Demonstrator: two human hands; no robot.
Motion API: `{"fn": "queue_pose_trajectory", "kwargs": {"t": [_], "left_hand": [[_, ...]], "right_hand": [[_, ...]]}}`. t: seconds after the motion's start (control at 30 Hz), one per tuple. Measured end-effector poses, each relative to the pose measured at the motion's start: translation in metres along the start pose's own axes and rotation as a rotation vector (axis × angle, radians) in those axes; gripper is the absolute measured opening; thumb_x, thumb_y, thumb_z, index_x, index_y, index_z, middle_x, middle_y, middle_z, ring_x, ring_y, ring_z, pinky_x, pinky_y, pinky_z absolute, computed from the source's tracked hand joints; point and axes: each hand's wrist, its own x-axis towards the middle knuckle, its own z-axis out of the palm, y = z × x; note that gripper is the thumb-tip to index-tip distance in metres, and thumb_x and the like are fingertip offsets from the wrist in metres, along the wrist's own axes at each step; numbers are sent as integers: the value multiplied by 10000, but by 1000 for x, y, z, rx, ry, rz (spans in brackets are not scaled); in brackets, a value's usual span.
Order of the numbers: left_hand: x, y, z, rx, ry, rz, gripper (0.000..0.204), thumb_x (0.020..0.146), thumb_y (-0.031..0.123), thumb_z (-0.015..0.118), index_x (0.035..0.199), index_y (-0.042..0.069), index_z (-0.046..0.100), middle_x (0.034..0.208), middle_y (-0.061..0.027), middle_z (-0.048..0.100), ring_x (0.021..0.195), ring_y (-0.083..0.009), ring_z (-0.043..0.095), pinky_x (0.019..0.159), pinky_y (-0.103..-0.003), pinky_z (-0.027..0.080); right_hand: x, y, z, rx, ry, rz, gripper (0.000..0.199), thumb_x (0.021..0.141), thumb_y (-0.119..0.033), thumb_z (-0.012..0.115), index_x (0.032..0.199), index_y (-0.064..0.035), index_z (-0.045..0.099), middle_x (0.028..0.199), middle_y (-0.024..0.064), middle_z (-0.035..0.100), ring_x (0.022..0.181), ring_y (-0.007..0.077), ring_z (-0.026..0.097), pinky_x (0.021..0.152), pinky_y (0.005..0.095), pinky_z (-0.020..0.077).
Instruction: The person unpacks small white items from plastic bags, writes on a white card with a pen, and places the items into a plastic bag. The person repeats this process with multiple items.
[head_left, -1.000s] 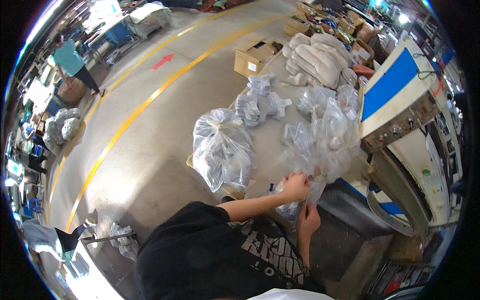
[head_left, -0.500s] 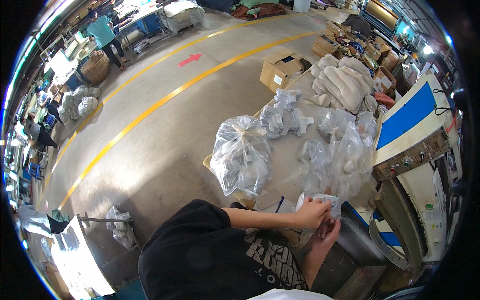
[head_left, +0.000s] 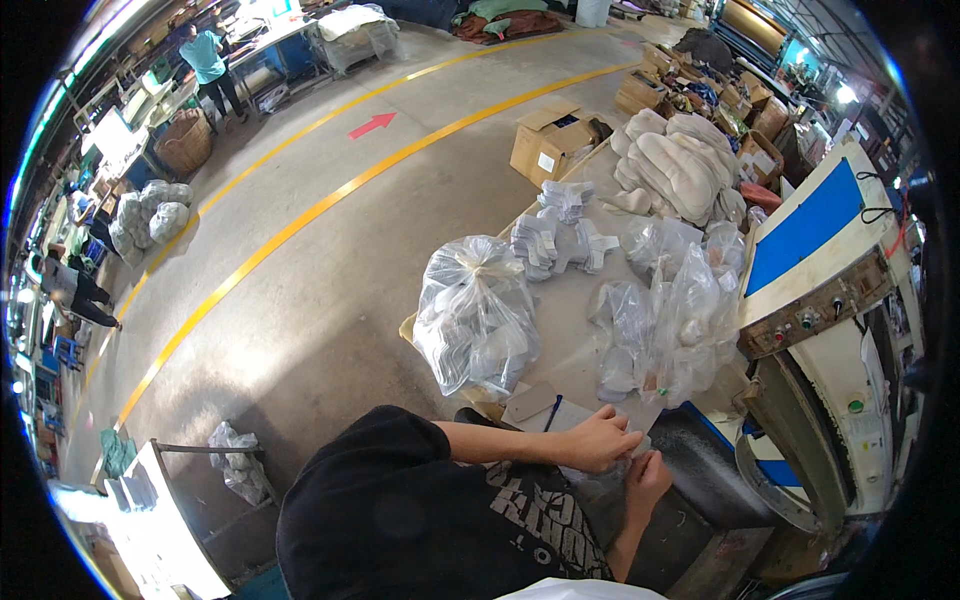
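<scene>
My left hand (head_left: pixel 598 442) and my right hand (head_left: pixel 647 483) meet low over the near right edge of the table (head_left: pixel 580 340). Both are closed, pinching a small piece of clear plastic (head_left: pixel 642 448) between them. Fingers cover most of it, so its full shape is hidden. A dark blue pen (head_left: pixel 553 413) lies on flat card and paper just left of my left hand. Beyond my hands stand clear plastic bags (head_left: pixel 690 320) with pale contents. Left of these is a knotted, full clear bag (head_left: pixel 476 318). Behind it are stacks of pale grey pieces (head_left: pixel 537 245).
A machine with a blue panel (head_left: pixel 806 250) and knobs rises at my right. A pile of cream cloth pieces (head_left: pixel 680 165) covers the table's far end, beside an opened cardboard box (head_left: pixel 548 145). Across the yellow-lined floor, a person in a teal top (head_left: pixel 204 60) stands at a bench.
My hands have drawn slightly nearer and left, and the white, printed-looking packet they held is now mostly hidden or crumpled. My right hand has turned more upright. The whole view has shifted slightly.
</scene>
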Motion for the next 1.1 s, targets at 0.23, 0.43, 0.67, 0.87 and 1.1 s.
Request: {"fn": "queue_pose_trajectory", "kwargs": {"t": [0.23,0.43,0.67,0.87,1.1], "left_hand": [[0,-5,-8,-7,-59,-67,162,870,127,681,1003,140,589,864,-54,656,1019,-300,616,949,-450,374],[1,-15,1,-220,-85,-279,190,917,156,677,1067,102,572,830,-127,701,851,-404,690,736,-529,494],[-4,-24,17,-441,12,-206,200,985,192,665,1141,66,658,861,-237,709,835,-488,677,708,-546,512],[-6,-20,10,-664,-47,-413,220,1031,158,622,1166,13,719,876,-198,733,779,-326,719,712,-422,547],[-8,-8,2,-423,89,-351,204,1025,173,640,1101,3,723,868,-193,744,780,-375,726,710,-441,556]], "right_hand": [[-23,45,-2,92,-91,246,336,1068,-202,595,789,-32,519,658,120,564,550,279,579,532,382,451],[16,-11,-17,171,-123,190,247,1047,-172,619,849,-29,584,735,128,587,629,324,636,604,395,514],[35,-45,-8,171,-85,159,200,996,-155,694,896,-13,594,1083,151,617,738,330,653,643,412,529],[22,-26,10,380,-71,234,168,1003,-82,678,897,3,580,875,92,577,653,175,522,607,320,444],[6,-25,23,560,-83,575,187,1052,-179,675,978,-9,649,877,79,660,767,150,636,683,318,514]]}}
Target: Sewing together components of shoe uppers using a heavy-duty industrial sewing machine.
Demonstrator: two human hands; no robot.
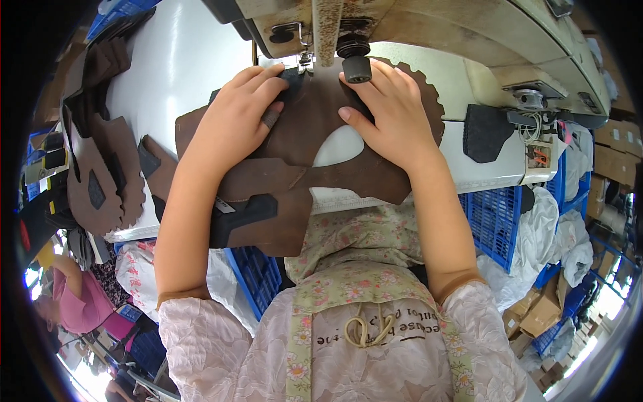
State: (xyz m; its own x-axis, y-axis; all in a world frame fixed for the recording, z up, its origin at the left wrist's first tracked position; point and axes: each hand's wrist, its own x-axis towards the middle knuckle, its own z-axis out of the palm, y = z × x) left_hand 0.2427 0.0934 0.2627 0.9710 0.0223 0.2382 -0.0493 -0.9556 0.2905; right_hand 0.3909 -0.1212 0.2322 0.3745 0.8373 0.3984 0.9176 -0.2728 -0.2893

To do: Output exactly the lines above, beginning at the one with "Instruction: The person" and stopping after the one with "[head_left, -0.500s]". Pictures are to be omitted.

Exercise output:
Instruction: The person unpacks small white items from plastic bags, writes on a white card with a pen, and places the items into a plastic bag. The person repeats this process with multiple items.
[head_left, -1.000s] 
[head_left, -0.500s] 

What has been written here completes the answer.